(Extracted records)
+---+

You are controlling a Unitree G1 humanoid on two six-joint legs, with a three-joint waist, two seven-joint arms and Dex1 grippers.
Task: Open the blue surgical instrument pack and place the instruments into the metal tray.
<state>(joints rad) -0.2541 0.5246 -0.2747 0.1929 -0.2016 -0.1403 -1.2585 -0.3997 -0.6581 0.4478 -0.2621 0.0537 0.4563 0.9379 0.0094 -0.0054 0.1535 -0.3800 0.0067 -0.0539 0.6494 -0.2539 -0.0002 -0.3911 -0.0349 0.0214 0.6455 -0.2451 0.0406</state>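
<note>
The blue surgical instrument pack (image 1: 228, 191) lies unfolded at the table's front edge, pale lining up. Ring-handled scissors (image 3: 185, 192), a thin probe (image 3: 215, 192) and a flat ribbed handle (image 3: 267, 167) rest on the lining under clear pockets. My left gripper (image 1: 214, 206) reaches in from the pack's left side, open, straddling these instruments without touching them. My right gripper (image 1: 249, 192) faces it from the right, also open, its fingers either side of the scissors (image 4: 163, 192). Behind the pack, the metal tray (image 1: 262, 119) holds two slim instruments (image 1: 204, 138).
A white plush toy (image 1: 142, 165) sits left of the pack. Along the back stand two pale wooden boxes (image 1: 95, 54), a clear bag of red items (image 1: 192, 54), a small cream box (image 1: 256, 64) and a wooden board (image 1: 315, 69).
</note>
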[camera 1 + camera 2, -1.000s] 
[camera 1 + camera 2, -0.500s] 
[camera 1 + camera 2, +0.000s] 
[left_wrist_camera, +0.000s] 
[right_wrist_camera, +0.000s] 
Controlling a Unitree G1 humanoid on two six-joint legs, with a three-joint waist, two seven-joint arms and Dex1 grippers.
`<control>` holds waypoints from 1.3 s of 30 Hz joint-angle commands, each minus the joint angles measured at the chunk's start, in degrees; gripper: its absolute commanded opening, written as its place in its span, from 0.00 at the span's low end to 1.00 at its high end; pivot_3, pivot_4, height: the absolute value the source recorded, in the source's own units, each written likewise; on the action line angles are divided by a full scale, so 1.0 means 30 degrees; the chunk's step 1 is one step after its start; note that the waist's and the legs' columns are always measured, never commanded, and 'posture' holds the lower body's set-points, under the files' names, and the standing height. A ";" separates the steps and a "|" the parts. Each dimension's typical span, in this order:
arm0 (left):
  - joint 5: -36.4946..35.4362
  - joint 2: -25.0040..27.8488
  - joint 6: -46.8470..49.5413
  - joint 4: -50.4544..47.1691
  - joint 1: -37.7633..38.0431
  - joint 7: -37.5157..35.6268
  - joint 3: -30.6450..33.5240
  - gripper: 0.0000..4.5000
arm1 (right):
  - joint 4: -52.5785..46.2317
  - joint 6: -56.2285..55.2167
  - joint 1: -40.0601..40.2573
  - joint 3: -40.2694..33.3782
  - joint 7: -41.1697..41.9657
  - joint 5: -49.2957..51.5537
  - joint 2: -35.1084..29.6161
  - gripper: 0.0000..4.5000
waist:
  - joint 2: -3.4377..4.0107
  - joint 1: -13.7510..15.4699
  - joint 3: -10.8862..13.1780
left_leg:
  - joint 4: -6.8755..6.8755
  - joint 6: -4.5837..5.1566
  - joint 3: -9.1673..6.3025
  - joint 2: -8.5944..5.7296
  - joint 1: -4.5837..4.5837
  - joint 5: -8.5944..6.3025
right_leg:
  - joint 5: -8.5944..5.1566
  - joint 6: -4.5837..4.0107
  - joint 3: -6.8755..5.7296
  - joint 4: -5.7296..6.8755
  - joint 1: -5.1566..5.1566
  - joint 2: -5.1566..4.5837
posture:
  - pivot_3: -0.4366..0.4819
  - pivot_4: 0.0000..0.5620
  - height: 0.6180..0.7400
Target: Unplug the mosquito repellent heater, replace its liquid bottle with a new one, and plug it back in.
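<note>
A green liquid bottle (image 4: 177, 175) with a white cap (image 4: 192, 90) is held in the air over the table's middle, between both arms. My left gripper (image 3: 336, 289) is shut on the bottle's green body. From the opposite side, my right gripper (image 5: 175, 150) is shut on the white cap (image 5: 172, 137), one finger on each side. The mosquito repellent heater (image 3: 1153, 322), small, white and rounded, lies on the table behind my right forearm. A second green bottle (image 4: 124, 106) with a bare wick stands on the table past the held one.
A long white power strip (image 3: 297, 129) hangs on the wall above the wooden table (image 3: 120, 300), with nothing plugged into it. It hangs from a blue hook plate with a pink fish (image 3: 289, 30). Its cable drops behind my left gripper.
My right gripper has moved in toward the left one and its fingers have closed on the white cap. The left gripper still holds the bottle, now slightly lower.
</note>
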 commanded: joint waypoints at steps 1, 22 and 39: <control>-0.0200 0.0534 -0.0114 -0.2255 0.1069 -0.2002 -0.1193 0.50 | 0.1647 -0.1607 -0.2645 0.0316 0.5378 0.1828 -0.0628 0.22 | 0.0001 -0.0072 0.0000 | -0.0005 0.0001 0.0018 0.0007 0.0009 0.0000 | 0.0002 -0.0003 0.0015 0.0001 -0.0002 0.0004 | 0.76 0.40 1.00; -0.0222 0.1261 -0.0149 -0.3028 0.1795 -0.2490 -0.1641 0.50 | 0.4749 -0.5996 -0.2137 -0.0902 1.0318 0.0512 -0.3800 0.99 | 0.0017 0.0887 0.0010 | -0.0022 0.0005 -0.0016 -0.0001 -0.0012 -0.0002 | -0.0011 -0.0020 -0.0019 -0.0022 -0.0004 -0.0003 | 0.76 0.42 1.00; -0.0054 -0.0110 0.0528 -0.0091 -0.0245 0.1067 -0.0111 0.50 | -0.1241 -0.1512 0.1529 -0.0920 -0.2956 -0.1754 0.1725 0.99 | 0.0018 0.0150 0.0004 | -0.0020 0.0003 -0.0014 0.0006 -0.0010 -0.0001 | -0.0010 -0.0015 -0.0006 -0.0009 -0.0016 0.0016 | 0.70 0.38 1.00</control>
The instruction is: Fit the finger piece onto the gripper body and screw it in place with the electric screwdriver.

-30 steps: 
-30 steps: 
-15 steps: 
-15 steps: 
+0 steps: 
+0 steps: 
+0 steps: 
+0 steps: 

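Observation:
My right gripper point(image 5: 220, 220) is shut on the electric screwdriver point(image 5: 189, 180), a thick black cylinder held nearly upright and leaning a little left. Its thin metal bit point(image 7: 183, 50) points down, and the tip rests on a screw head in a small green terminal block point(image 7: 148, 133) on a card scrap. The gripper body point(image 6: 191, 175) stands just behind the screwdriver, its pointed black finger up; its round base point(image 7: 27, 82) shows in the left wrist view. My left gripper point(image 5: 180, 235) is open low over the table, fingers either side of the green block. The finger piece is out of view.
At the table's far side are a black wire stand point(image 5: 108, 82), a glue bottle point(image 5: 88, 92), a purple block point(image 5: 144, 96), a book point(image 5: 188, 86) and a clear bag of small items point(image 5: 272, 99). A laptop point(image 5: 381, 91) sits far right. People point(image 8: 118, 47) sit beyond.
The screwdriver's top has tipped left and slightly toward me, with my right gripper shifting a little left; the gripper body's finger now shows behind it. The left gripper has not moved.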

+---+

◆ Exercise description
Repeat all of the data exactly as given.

◆ Exercise result
You are controlling a Unitree G1 humanoid on two six-joint legs, with a three-joint waist, two seven-joint arms and Dex1 grippers.
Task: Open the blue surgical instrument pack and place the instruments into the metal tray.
<state>(joints rad) -0.2541 0.5246 -0.2747 0.1929 -0.2016 -0.1403 -1.2585 -0.3997 -0.6581 0.4478 -0.2621 0.0537 0.4563 0.9379 0.0094 -0.0054 0.1535 -0.3800 0.0067 -0.0539 0.6494 -0.2539 -0.0002 -0.3911 -0.0349 0.0214 0.6455 -0.2451 0.0406</state>
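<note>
The blue surgical instrument pack (image 1: 228, 191) lies unfolded at the table's front edge, pale lining up. Ring-handled scissors (image 3: 185, 192), a thin probe (image 3: 215, 192) and a flat ribbed handle (image 3: 267, 167) rest on the lining under clear pockets. My left gripper (image 1: 214, 206) reaches in from the pack's left side, open, straddling these instruments without touching them. My right gripper (image 1: 249, 192) faces it from the right, also open, its fingers either side of the scissors (image 4: 163, 192). Behind the pack, the metal tray (image 1: 262, 119) holds two slim instruments (image 1: 204, 138).
A white plush toy (image 1: 142, 165) sits left of the pack. Along the back stand two pale wooden boxes (image 1: 95, 54), a clear bag of red items (image 1: 192, 54), a small cream box (image 1: 256, 64) and a wooden board (image 1: 315, 69).
</note>
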[camera 1 + camera 2, -1.000s] 
[camera 1 + camera 2, -0.500s] 
[camera 1 + camera 2, +0.000s] 
[left_wrist_camera, +0.000s] 
[right_wrist_camera, +0.000s] 
Controlling a Unitree G1 humanoid on two six-joint legs, with a three-joint waist, two seven-joint arms and Dex1 grippers.
`<control>` holds waypoints from 1.3 s of 30 Hz joint-angle commands, each minus the joint angles measured at the chunk's start, in degrees; gripper: its absolute commanded opening, written as its place in its span, from 0.00 at the span's low end to 1.00 at its high end; pivot_3, pivot_4, height: the absolute value the source recorded, in the source's own units, each written likewise; on the action line angles are divided by a full scale, so 1.0 means 30 degrees; the chunk's step 1 is one step after its start; note that the waist's and the legs' columns are always measured, never commanded, and 'posture' holds the lower body's set-points, under the files' names, and the standing height. A ";" separates the steps and a "|" the parts. Each dimension's typical span, in this order:
arm0 (left):
  - joint 5: -36.4946..35.4362
  - joint 2: -25.0040..27.8488
  - joint 6: -46.8470..49.5413
  - joint 4: -50.4544..47.1691
  - joint 1: -37.7633..38.0431
  - joint 7: -37.5157..35.6268
  - joint 3: -30.6450..33.5240
  - gripper: 0.0000..4.5000
arm1 (right):
  - joint 4: -52.5785..46.2317
  - joint 6: -56.2285..55.2167
  - joint 1: -40.0601..40.2573
  - joint 3: -40.2694..33.3782
  - joint 7: -41.1697..41.9657
  - joint 5: -49.2957..51.5537
  - joint 2: -35.1084..29.6161
  - gripper: 0.0000..4.5000
waist:
  - joint 2: -3.4377..4.0107
  - joint 1: -13.7510..15.4699
  - joint 3: -10.8862..13.1780
left_leg:
  - joint 4: -6.8755..6.8755
  - joint 6: -4.5837..5.1566
  - joint 3: -9.1673..6.3025
  - joint 2: -8.5944..5.7296
  - joint 1: -4.5837..4.5837
  - joint 5: -8.5944..6.3025
right_leg:
  - joint 5: -8.5944..5.1566
  - joint 6: -4.5837..4.0107
  - joint 3: -6.8755..5.7296
  - joint 4: -5.7296..6.8755
  - joint 1: -5.1566..5.1566
  - joint 2: -5.1566..4.5837
posture:
  - pivot_3: -0.4366..0.4819
  - pivot_4: 0.0000..0.5620
  - height: 0.6180..0.7400
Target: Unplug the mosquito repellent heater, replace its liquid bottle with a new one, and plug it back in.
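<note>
A green liquid bottle (image 4: 177, 175) with a white cap (image 4: 192, 90) is held in the air over the table's middle, between both arms. My left gripper (image 3: 336, 289) is shut on the bottle's green body. From the opposite side, my right gripper (image 5: 175, 150) is shut on the white cap (image 5: 172, 137), one finger on each side. The mosquito repellent heater (image 3: 1153, 322), small, white and rounded, lies on the table behind my right forearm. A second green bottle (image 4: 124, 106) with a bare wick stands on the table past the held one.
A long white power strip (image 3: 297, 129) hangs on the wall above the wooden table (image 3: 120, 300), with nothing plugged into it. It hangs from a blue hook plate with a pink fish (image 3: 289, 30). Its cable drops behind my left gripper.
My right gripper has moved in toward the left one and its fingers have closed on the white cap. The left gripper still holds the bottle, now slightly lower.
</note>
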 commanded: joint waypoints at steps 1, 22 and 39: <control>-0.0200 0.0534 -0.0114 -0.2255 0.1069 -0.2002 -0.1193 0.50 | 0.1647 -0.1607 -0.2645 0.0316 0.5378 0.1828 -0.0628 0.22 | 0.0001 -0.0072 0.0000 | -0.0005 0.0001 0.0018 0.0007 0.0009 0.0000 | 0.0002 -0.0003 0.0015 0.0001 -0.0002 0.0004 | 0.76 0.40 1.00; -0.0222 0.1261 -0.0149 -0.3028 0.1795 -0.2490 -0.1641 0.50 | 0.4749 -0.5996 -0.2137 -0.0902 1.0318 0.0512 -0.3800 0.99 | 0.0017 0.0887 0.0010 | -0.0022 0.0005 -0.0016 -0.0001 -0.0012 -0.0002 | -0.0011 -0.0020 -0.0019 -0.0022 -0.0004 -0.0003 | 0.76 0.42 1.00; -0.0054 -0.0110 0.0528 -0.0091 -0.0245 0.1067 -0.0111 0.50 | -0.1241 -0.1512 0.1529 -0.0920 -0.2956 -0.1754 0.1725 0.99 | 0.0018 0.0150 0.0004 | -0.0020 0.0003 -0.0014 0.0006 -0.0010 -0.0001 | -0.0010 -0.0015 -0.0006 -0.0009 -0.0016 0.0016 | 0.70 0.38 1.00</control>
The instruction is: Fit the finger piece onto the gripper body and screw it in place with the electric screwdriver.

-30 steps: 
-30 steps: 
-15 steps: 
-15 steps: 
+0 steps: 
+0 steps: 
+0 steps: 
+0 steps: 

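Observation:
My right gripper point(image 5: 220, 220) is shut on the electric screwdriver point(image 5: 189, 180), a thick black cylinder held nearly upright and leaning a little left. Its thin metal bit point(image 7: 183, 50) points down, and the tip rests on a screw head in a small green terminal block point(image 7: 148, 133) on a card scrap. The gripper body point(image 6: 191, 175) stands just behind the screwdriver, its pointed black finger up; its round base point(image 7: 27, 82) shows in the left wrist view. My left gripper point(image 5: 180, 235) is open low over the table, fingers either side of the green block. The finger piece is out of view.
At the table's far side are a black wire stand point(image 5: 108, 82), a glue bottle point(image 5: 88, 92), a purple block point(image 5: 144, 96), a book point(image 5: 188, 86) and a clear bag of small items point(image 5: 272, 99). A laptop point(image 5: 381, 91) sits far right. People point(image 8: 118, 47) sit beyond.
The screwdriver's top has tipped left and slightly toward me, with my right gripper shifting a little left; the gripper body's finger now shows behind it. The left gripper has not moved.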

Nothing else goes with this output.